• **ASSIGNED TASK**
Look through the records below and collect all lines that hold the string "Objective".

• **RECORDS SHOWN**
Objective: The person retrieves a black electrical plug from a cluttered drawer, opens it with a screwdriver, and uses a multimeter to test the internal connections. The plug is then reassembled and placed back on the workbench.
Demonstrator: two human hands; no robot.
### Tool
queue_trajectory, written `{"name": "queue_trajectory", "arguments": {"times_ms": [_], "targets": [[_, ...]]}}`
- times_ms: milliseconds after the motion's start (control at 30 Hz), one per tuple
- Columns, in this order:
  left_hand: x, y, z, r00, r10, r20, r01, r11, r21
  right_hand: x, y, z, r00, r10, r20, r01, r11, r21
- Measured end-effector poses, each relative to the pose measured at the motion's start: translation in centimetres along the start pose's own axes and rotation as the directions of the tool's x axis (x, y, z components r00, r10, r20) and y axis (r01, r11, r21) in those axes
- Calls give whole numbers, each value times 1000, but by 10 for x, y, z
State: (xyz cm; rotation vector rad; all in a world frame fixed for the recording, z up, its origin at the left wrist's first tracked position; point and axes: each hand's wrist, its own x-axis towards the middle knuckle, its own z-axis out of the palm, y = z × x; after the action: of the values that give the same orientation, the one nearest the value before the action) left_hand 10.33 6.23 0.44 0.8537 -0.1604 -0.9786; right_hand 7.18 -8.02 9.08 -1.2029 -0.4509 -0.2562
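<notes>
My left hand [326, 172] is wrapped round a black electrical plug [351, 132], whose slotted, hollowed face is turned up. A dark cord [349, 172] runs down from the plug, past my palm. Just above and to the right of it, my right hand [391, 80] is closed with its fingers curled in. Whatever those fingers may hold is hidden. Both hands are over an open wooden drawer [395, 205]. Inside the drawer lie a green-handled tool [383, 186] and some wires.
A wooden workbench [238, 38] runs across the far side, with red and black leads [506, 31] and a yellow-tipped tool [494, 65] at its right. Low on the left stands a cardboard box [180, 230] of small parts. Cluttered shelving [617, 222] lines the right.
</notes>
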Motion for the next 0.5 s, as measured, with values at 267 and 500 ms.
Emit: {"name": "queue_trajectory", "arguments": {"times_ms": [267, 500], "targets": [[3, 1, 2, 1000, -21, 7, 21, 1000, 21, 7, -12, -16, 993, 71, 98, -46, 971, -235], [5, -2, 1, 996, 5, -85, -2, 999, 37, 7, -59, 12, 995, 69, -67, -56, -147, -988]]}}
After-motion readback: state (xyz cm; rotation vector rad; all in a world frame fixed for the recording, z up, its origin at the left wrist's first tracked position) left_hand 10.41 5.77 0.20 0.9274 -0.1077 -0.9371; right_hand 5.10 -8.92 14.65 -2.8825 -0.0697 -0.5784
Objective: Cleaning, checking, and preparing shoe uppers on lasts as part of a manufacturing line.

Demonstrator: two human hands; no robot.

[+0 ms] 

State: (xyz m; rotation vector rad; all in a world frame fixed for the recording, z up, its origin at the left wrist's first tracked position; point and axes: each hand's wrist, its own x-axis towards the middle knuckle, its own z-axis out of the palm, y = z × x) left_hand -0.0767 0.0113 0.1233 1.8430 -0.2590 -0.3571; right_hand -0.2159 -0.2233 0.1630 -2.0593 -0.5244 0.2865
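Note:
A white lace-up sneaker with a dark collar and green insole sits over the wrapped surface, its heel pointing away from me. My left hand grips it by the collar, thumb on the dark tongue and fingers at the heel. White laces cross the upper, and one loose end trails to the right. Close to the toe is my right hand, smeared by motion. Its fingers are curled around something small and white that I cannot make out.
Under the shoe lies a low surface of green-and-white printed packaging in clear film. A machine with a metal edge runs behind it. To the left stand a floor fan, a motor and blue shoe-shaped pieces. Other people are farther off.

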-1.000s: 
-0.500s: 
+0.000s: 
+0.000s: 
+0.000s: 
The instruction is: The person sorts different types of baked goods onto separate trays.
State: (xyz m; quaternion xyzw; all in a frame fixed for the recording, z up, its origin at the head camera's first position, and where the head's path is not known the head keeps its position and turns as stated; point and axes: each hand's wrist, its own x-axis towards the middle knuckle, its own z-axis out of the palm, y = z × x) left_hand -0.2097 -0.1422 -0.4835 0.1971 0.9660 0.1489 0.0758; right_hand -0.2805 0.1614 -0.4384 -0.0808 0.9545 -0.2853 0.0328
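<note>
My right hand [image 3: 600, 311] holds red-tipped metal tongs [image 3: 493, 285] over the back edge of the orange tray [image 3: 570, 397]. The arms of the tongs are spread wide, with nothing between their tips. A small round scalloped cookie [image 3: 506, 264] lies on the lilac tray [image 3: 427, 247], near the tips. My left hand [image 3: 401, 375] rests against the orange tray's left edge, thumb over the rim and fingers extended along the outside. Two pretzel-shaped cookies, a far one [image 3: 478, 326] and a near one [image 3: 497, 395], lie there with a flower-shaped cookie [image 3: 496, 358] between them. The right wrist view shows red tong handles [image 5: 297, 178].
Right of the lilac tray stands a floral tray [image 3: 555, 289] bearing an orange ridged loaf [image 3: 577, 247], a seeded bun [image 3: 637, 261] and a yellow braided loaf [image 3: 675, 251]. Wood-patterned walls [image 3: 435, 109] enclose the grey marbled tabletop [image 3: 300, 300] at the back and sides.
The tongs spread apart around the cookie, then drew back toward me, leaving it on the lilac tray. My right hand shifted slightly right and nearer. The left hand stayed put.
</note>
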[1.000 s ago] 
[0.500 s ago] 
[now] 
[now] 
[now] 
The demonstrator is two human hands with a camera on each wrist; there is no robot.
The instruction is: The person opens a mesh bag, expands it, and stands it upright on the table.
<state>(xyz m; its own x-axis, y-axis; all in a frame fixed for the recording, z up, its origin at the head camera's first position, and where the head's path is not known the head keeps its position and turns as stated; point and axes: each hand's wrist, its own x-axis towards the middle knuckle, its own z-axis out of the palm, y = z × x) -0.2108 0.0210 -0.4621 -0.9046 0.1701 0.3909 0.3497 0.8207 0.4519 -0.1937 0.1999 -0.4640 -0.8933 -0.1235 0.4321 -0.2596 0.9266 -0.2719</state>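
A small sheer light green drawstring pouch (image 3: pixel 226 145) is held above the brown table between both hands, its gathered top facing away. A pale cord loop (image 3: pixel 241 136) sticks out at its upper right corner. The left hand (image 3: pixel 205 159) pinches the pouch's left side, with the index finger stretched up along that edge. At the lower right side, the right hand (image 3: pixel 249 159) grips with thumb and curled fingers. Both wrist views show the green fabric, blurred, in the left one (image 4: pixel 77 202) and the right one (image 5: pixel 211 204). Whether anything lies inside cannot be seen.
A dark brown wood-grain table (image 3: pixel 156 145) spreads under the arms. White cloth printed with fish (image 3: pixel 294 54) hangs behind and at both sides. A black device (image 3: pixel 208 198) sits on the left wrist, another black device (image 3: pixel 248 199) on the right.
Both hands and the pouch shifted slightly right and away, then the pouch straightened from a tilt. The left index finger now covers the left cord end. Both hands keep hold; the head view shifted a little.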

• **RESPONSE**
Objective: The person retrieves a black electrical plug from a cluttered drawer, opens it with a screwdriver, and uses a multimeter to test the internal connections. The plug is then reassembled and placed back on the workbench.
Objective: Cleaning, checking, and preparing shoe uppers on lasts as part of a manufacturing line.

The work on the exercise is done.